First Lines Friday is a weekly feature for book lovers hosted by Wandering Words. What if instead of judging a book by its cover, its author or its prestige, we judged it by its opening lines?
- Pick a book off your shelf (it could be your current read or on your TBR) and open to the first page
- Copy the first few lines, but don’t give anything else about the book away just yet – you need to hook the reader first
- Finally… reveal the book!
First Lines:
“I used to like being alone. I adored solitude when it meant long walks and curling up on the sofa reading under a faded quilt with a cup of lemon tea.
But over time, solitude built to loneliness, and loneliness?
Loneliness sucks.”
Do you recognize the lines?

Here’s a hint:
It’s a new fantasy release.

Still not sure? Here’s another hint:
It’s written by L.C. Chu.

The First Lines Friday book is:
The Library of Flowers


For centuries, the Hua women have held sway over the courts of emperors and billionaires with their magical perfumes able to stir hearts and ensure fortunes. And in every fifth generation, an eldest daughter is born with the rarest gift of all: the ability to summon true love.
As a long-awaited fifth daughter, Lucy was supposed to be the miracle her exacting mother had been waiting for. But when her magic failed, Lucy fled Vancouver, her legacy, and the expectations that had nearly broken her. Now, years later, she runs a tiny perfume shop tucked away in Toronto’s Kensington Market—crafting beautiful, perfectly ordinary scents and keeping her extraordinary past firmly behind her.

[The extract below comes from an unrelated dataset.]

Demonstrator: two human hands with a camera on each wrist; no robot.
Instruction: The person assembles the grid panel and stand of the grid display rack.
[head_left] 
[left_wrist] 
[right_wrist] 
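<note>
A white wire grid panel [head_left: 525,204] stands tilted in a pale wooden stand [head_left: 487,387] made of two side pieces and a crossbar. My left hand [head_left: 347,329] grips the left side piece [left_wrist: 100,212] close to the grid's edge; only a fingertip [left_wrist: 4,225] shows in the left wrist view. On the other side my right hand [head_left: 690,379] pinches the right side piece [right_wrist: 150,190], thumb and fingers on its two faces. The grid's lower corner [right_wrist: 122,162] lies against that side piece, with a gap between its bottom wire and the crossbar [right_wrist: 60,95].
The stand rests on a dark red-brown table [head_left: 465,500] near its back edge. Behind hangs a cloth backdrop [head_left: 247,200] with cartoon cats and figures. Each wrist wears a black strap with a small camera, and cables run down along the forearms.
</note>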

That is, until a death in the family brings her home…and saddles her with an unwelcome inheritance: the centuries-old Hua family register, brimming with secrets, formulas, and forgotten truths.
As Lucy unravels the stories of the women who came before her—including the mother whose complicated heart she never could understand—she must confront the tangled threads of love, power, and identity…and ask herself whether her magic was ever truly gone, or simply waiting for her to decide for herself what it means to be a daughter of the House of Hua.